- Interactive map of Ozakotsujibaru Site
- 33°20′21.9″N 130°55′26.0″E﻿ / ﻿33.339417°N 130.923889°E
- Type: Settlement trace
- Periods: Kofun period
- Location: Hita, Ōita, Japan
- Region: Kyushu

History
- Built: c.3rd-4th century

Site notes
- Public access: Yes (no facilities)

= Ozakotsujibaru Site =

Archaeological site in Japan

Ozakotsujibaru Site (小迫辻原遺跡) is an archaeological site with the traces of three Kofun period moated houses, located in the Ozako neighborhood of the city of Hita, Ōita, on the island of Kyushu Japan. The site was designated a National Historic Site of Japan in 1996.

==Overview==
The Ozakotsujibaru Site is located on a plateau at an elevation of approximately 120 meters, commonly known as Tsujihara, in the northern part of the Hita Basin. Prior to the construction of the Oita Expressway, excavations conducted by the Oita Prefectural Board of Education starting in 1985 uncovered the remains of three ring-moat villages which were built on the northwest side of the plateau from the Yayoi period and three rectangular ring-moat buildings from the early Kofun period in the southeastern part of the plateau. The remains of three moat houses are estimated to date from the end of the 3rd century to the beginning of the 4th century, based on excavated pottery, and are the oldest known residential traces for powerful local clans in the Kofun period.

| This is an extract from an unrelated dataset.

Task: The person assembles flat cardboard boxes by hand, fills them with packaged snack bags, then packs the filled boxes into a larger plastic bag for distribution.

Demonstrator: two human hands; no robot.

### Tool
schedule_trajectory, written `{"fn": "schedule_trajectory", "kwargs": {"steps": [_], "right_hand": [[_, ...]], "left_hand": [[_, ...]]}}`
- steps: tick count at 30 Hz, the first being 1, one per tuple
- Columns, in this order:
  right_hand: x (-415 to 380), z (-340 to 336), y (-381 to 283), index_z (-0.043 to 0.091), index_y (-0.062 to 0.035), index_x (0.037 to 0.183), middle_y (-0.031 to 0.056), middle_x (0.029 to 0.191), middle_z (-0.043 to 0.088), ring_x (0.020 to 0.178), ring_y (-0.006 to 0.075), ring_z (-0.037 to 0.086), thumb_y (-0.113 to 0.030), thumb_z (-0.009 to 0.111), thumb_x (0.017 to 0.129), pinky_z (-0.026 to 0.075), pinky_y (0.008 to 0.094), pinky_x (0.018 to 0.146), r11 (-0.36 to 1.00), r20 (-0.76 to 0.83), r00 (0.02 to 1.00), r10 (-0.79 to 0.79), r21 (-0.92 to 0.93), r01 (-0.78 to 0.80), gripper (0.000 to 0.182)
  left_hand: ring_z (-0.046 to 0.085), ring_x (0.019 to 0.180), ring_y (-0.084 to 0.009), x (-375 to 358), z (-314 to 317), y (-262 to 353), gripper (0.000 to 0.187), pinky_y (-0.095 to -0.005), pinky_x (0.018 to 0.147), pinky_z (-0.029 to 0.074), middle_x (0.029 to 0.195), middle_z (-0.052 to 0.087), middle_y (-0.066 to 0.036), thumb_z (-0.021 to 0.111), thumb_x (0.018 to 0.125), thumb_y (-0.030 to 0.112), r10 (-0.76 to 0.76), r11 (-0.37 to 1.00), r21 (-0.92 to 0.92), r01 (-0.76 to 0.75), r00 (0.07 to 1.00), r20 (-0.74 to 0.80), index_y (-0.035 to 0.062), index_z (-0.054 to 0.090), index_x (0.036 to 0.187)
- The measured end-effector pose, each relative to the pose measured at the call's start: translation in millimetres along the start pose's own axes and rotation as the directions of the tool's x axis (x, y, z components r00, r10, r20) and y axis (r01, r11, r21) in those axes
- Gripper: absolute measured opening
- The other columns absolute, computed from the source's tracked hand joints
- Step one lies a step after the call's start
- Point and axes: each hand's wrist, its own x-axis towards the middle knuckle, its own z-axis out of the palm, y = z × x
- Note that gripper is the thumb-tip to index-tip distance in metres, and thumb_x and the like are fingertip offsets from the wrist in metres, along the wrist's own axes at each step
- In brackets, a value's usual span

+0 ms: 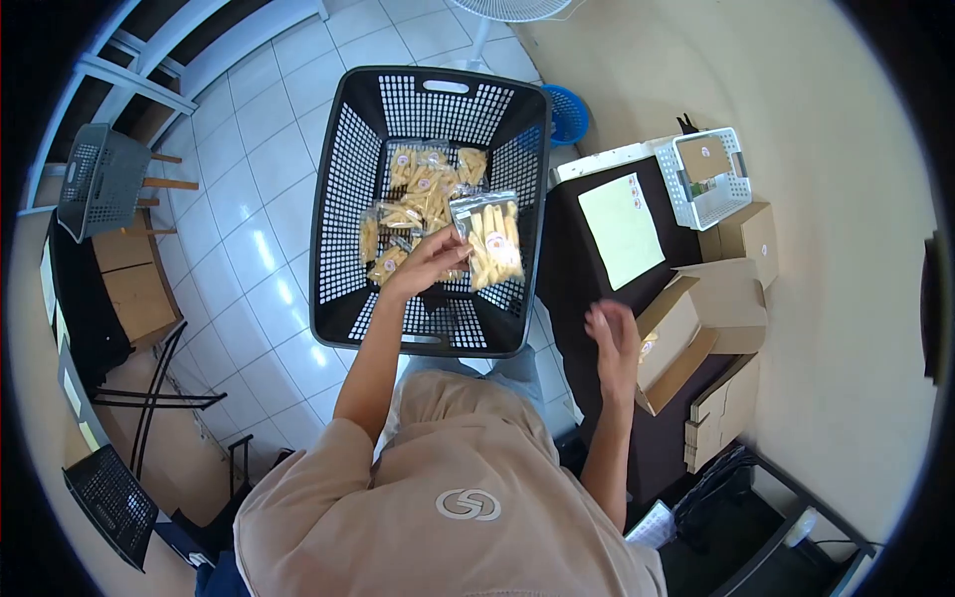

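Observation:
My left hand [434,263] pinches the edge of a clear bag of pale yellow sticks [493,242] with a round label. The bag is held over the right side of a large black basket [331,239]. Several similar bags [428,189] lie on the basket's bottom. Over the dark table, my right hand [615,338] is raised beside an open cardboard box [676,338], fingers apart and holding nothing. Something yellow with a label shows at the box's near left edge, partly hidden by that hand.
On the dark table [577,229] lie a light green sheet [622,231], a white basket [718,204] and flat stacked cardboard [718,413]. A closed box [758,244] stands by the wall. A blue bin [567,114], a fan [512,8] and a grey basket [95,179] stand farther off.

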Motion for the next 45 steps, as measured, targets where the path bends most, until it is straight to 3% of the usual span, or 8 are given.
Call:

No.1 Ring Moat House has a square moat approximately 47 meters on each side, with one all-pillar building measuring at least three by two bays inside the moat. No.2 Ring Moat House has a rectangular moat, measuring approximately 37 meters from east-to-west and 36 meters from north-to-south, approximately 3 meters wide at the top and one meter deep. Approximately two meters inside the moat, there was a trench parallel to the moat, 50 cm wide and 30 to 60 cm deep. The inner wall of this ditch is irregularly lined with small holes, suggesting that it was dug to erect a structure such as a fence or wall. Inside were two all-pillar buildings arranged to the north and south. It is assumed that one of these building was a residence used as a place for daily life, and the other was used for political purposes, or a place where ritual ceremonies were held. There is no other example in Japan where two ring-moat ruins have been excavated side by side.

The No.3 Ring Moat House is located a little apart from the No.1 and No.2 ruins. It contained a building measuring three by two bays inside the moat, which is about 20 meters on each side. It is unknown whether these three residence ruins coexisted at the same time or were built at different times, but it is believed that this structure may date from the early Nara period.

The structure of the residences of powerful clans from the Kofun period can be inferred from house-shaped haniwa found in kofun burial mound and house-shaped patterns on bronze mirrors found as grave goods. Around 30 ruins from the 5th to 6th centuries have been excavated, but there are no other ruins from the 3rd to 4th centuries, and thus this is an important site in understanding the state of local power during the process of establishing control by the Yamato State over Kyushu.

The site has been backfilled for preservation, and is now an empty field with an explanatory placard. It is approximately ten minutes by car from Teruoka Station on the JR Kyushu Kyūdai Main Line.